HashiCorp CEO Dave McJannet: In a Cloud Native World, Service Names are the New IP Numbers
HashiCorp sponsored this post.
Since Dave McJannet took on the role of then-emerging infrastructure software provider HashiCorp in 2016, both the company, and the industry it serves has changed dramatically, as more organizations started to adopt container-based cloud native computing, and look to spread newly created, microservices-based workloads across multiple clouds.
Prior to taking the helm of HashiCorp — started by Armon Dadgar and Mitchell Hashimoto in 2012 —he advised the company from his role as Executive in Residence at Greylock Partners, where he had been since 2015. Before that, he was Senior Director of Marketing at VMware, where he was instrumental in creating and managing both Cloud Foundry and Spring Framework. His work ultimately helped birth the company Pivotal itself. After, he worked as Vice President of Marketing for Hadoop distribution provider Hortonworks.
We caught up with McJannet at the company’s HashiConf user conference, held this month in Seattle, where the company released its first hosted service for the Consul service mesh, HashiCorp Consul Service (HCS) on Azure, as well as additional collaboration tiers for its hosted infrastructure provisioning tool, Terraform Cloud.
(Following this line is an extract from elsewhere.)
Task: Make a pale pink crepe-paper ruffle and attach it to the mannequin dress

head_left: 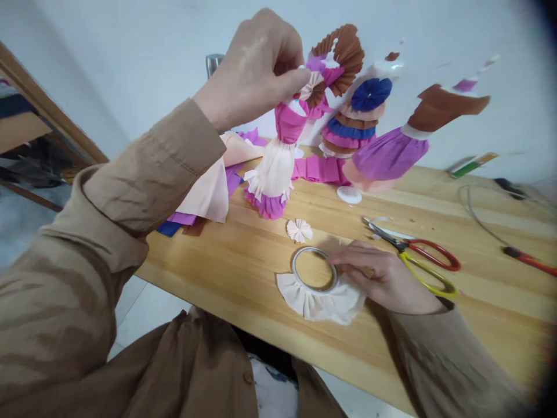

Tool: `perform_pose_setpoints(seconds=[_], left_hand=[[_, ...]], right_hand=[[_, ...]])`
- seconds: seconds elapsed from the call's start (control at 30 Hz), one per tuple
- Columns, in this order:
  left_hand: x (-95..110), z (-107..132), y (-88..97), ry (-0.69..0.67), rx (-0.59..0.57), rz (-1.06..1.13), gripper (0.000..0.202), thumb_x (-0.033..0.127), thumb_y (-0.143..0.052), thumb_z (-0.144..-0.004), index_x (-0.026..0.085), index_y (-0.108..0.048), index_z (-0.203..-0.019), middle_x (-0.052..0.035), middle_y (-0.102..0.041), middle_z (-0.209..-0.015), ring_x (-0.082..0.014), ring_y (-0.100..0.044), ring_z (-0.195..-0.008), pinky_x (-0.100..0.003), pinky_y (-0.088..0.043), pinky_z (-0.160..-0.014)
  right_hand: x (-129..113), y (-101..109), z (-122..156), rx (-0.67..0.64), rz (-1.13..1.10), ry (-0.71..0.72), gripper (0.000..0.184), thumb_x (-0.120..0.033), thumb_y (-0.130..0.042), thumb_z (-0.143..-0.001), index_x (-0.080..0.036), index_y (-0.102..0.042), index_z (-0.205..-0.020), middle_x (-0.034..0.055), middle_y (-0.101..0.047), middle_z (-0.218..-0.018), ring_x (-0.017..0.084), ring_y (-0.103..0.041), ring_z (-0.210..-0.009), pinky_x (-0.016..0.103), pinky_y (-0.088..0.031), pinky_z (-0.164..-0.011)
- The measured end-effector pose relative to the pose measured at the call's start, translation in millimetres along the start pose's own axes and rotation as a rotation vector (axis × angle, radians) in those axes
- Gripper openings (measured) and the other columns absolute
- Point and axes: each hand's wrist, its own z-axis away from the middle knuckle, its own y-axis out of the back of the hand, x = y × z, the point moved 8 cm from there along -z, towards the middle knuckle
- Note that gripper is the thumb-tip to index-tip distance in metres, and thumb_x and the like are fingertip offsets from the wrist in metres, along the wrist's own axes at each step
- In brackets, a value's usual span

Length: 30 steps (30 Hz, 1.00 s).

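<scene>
My left hand (pixel 265 67) is raised, its fingers closed in a pinch at the top of a small dress form (pixel 279 165). This form has a pink bodice, a cream ruffled skirt and a magenta frilled hem. The curled fingers hide its neck. Low over the table, my right hand (pixel 387 278) pinches the right side of a pale grey ring (pixel 297 274). A gathered cream frill (pixel 315 303) fans out along the ring's near side. Just beyond the ring lies a small pleated pale-pink rosette (pixel 299 230).
Red-and-yellow-handled scissors (pixel 430 255) lie right of my right hand. Behind stand a brown-and-purple dress form (pixel 394 145), a tiered one with a blue rosette (pixel 371 94), and one with a brown pleated fan (pixel 348 55). Coloured sheets (pixel 209 194) lie left; a red-handled tool with a cord (pixel 528 260) lies right.
</scene>
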Motion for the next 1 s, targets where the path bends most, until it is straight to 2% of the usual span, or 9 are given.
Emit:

When I think of HashiCorp, I think of a set of solidly engineered products: Nomad, Consul, Vault, Terraform. But how do they fit together? What’s the overarching vision for the company?
The way we think about it is in terms of market transitions. The infrastructure market is going through a somewhat predictable transition from people running largely dedicated servers to running cloud infrastructure. The way you have to decompose what that means for the participants and IT is by their ops, security, networking, development people in IT.
[With] the infrastructural layer, the way we used to provide compute capacity is we would buy a server and then run vSphere on top of it and provision a VM on top of it. In the cloud world, you don’t own the infrastructure anymore, you give a set of instructions to Amazon. The ops challenge is solved through that, not by buying servers. That’s why we have Terraform.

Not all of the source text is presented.